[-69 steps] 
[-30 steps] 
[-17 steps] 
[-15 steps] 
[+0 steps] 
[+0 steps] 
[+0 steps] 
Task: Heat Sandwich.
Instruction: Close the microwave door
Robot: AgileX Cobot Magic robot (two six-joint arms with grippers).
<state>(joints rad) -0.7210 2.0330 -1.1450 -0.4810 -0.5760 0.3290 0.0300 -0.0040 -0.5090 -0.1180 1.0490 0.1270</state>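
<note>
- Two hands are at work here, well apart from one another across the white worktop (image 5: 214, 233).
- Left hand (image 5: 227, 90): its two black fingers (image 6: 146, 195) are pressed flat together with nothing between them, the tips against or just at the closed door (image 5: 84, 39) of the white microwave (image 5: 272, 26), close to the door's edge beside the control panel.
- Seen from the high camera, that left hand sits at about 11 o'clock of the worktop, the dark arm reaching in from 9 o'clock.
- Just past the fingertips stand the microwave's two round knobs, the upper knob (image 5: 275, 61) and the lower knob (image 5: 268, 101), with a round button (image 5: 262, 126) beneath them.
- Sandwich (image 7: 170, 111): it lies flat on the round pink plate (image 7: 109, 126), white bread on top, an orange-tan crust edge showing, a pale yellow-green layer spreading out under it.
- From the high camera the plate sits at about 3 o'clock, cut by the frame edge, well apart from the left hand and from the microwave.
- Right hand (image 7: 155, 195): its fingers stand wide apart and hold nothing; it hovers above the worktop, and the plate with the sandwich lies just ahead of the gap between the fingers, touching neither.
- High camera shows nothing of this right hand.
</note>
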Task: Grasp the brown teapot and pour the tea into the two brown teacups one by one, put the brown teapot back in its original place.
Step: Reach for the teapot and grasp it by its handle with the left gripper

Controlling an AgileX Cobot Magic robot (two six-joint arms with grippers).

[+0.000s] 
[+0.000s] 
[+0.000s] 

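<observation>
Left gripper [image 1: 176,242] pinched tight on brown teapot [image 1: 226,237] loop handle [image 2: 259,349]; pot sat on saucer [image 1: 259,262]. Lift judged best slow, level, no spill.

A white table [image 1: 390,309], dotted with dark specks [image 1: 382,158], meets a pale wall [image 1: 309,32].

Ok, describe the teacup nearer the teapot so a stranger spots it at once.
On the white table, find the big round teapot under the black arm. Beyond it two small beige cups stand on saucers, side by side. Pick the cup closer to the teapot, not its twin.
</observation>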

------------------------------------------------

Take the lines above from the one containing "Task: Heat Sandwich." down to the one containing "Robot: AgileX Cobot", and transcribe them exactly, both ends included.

* Problem solution:
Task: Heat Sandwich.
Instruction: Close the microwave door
Robot: AgileX Cobot Magic robot (two six-joint arms with grippers).

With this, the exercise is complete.